Householder Reflections

For completeness, this section derives the Householder reflection matrix from geometric considerations [454]. Let $\mathbf{P}_{\underline{u}}$ denote the projection matrix which orthogonally projects vectors onto ${\underline{u}}$ , i.e.,

$$\mathbf{P}_{\underline{u}}= \frac{\underline{u}\,\underline{u}^T}{\underline{u}^T\underline{u}} = \frac{\underline{u}\,\underline{u}^T}{\left\Vert\,\underline{u}\,\right\Vert^2}$$

and

$$\mathbf{P}_{\underline{u}}\, \underline{x}= \underline{u}\,\frac{\left<\underline{u},\underline{x}\right>}{\left\Vert\,\underline{u}\,\right\Vert^2}$$

specifically projects $\underline {x}$ onto $\underline{u}$ . Since the projection is orthogonal, we have

$$\left<\underline{x}-\mathbf{P}_{\underline{u}}\underline{x},\underline{u}\right>=\left<(\mathbf{I}-\mathbf{P}_{\underline{u}})\underline{x},\underline{u}\right>=\underline{0}.$$

We may interpret $(\mathbf{I}-\mathbf{P}_{\underline{u}})\underline{x}$ as the difference vector between $\underline {x}$ and $\mathbf{P}_{\underline{u}}\underline{x}$ , its orthogonal projection onto $\underline{u}$ , since

$$(\mathbf{I}-\mathbf{P}_{\underline{u}})\underline{x}+ \mathbf{P}_{\underline{u}}\underline{x}= \underline{x}$$

and we have $(\mathbf{I}-\mathbf{P}_{\underline{u}})\underline{x}\perp \mathbf{P}_{\underline{u}}\underline{x}$ by definition of the orthogonal projection.
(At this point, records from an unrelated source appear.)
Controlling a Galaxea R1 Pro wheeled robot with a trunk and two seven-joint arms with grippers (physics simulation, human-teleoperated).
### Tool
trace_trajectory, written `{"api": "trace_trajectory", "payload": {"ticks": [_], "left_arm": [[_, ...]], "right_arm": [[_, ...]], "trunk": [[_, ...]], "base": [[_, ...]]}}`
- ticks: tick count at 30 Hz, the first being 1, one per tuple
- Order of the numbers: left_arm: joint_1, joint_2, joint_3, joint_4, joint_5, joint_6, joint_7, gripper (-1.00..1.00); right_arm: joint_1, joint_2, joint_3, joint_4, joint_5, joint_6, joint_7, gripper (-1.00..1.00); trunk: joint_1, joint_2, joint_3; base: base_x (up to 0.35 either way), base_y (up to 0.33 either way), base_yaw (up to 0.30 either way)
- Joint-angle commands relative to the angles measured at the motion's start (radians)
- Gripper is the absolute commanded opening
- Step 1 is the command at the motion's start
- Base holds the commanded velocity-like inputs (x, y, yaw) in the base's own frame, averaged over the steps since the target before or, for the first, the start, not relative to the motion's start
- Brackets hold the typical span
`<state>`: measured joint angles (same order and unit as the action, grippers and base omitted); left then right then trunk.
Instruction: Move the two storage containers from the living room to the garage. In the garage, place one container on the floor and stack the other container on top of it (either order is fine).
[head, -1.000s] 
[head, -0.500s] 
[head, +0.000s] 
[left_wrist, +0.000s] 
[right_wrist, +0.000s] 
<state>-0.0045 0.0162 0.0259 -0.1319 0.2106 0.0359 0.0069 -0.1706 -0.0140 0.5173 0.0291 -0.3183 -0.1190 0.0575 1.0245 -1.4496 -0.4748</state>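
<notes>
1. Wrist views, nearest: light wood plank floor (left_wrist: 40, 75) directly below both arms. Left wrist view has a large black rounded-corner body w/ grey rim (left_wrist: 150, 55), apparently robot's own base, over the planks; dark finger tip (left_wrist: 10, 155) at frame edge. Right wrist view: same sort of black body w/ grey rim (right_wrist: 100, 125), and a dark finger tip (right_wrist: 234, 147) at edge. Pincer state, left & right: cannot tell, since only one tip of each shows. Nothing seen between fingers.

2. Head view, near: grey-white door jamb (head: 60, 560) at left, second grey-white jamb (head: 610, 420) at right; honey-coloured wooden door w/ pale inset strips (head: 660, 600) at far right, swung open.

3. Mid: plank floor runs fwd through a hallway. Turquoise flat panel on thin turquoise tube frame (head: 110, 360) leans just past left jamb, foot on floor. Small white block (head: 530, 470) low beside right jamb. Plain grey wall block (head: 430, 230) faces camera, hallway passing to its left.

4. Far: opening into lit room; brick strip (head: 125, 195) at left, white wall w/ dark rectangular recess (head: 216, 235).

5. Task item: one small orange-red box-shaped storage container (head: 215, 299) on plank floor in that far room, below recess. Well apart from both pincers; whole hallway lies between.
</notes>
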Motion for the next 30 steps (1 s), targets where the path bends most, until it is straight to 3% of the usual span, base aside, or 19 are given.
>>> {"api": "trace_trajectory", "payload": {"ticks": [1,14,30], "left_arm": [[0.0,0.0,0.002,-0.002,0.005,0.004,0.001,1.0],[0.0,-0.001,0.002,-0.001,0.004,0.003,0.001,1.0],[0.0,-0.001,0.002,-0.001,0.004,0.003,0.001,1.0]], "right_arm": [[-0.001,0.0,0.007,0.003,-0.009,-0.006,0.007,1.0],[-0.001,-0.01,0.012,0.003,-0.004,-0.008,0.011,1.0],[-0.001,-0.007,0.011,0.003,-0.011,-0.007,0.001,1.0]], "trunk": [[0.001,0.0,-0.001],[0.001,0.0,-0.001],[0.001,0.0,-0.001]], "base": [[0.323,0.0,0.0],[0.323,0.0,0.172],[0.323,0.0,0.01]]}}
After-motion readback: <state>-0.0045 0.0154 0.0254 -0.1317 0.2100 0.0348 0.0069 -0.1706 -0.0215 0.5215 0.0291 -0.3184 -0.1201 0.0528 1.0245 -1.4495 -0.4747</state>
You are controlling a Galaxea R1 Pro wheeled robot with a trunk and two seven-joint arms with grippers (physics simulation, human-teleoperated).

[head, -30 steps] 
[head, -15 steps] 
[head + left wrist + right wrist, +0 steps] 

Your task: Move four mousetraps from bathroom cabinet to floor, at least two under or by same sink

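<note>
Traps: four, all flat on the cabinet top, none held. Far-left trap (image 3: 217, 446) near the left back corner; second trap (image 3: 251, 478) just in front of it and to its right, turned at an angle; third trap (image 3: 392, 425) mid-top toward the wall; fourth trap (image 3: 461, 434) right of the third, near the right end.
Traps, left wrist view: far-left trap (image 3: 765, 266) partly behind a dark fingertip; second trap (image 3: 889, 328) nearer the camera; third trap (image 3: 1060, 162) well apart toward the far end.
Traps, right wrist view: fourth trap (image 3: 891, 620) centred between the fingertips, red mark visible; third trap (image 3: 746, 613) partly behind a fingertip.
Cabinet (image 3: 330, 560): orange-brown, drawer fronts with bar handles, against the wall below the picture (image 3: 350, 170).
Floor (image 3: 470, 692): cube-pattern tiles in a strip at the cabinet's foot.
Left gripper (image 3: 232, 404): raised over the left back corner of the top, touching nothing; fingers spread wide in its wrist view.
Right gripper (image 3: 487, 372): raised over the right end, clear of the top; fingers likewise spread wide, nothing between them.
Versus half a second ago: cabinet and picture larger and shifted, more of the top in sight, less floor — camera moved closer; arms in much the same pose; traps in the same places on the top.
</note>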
Consequently, the projection onto $\underline{u}$ minus this difference vector gives a reflection of the vector $\underline {x}$ about $\underline{u}$ :

$$\underline{y}= \mathbf{P}_{\underline{u}}\underline{x}- (\mathbf{I}-\mathbf{P}_{\underline{u}})\underline{x}= (2\mathbf{P}_{\underline{u}}- \mathbf{I})\underline{x}$$

Thus, $\underline{y}$ is obtained by reflecting $\underline {x}$ about $\underline{u}$ --a so-called Householder reflection.